Le chef de l’État a invité les catholiques à s’engager et à faire don de leur engagement. Il est regrettable qu’il n’ait pas d’abord remercié les catholiques pour tout ce qu’ils font pour la société française et qui est proprement admirable. Certes, il a mentionné des associations qui travaillent auprès des plus démunis. Pourquoi n’a-t-il pas été question du Secours Catholique et, de la signification d’un tel engagement ? Il est étonnant qu’à cette occasion Le chef de l’État ait cité Georges Bataille et sa théorie de la part maudite en identifiant les vulnérables à cette part maudite.
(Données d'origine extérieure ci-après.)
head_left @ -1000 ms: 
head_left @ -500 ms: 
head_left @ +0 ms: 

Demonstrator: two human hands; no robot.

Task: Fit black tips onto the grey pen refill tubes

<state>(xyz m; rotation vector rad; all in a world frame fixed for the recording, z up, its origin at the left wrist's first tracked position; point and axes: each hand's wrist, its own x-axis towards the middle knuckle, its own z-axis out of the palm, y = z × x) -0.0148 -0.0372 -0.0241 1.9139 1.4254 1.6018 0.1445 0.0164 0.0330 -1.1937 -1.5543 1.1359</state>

La part maudite, chez Bataille, étant un éloge du gaspillage et de la vie en pure perte, celle-ci ne laisse guère de place à la vulnérabilité. D’autant que, fervent admirateur de Sade, Bataille n’a cessé de faire l’éloge de l’homme souverain, modèle selon Sade de l’homme accompli gaspillant sans compter en ne s’occupant que de son plaisir.

Enfin, le chef de l’État a invité l’Église à être intempestive, son originalité étant d’être en retard et en avance sur notre époque en étant ici conservatrice et là révolutionnaire. Ce qui, là encore ne résout rien. Il y a aujourd’hui de vraies questions qui se posent dans l’Église catholique et ailleurs sur un certain nombre de sujets dont celui de savoir ce que notre postmodernité va faire de la vie, de l’homme, du monde, de l’histoire. Est-ce en étant intempestif, c’est-à-dire en adoptant une posture esthétique constant à vivre de façon décalée que l’on va apporter une réponse à ces questions ?

Au final, une impression ressort après ce discours riche et brillant, mais difficile et obscur : le chef de l’État a été quelque part mal conseillé. Il a parlé comme l’élève de Paul Ricoeur hier et non comme le chef de l’État aujourd’hui. Ce qui l’a conduit à ne pas prendre les bonnes options.  Notre monde a besoin de pédagogie. Il a besoin de clarifications à propos de la religion, de la laïcité, de la République. En lieu et place de cela, des appels au respect de la dignité de l’homme et au sens, n’apportent aucune réponse.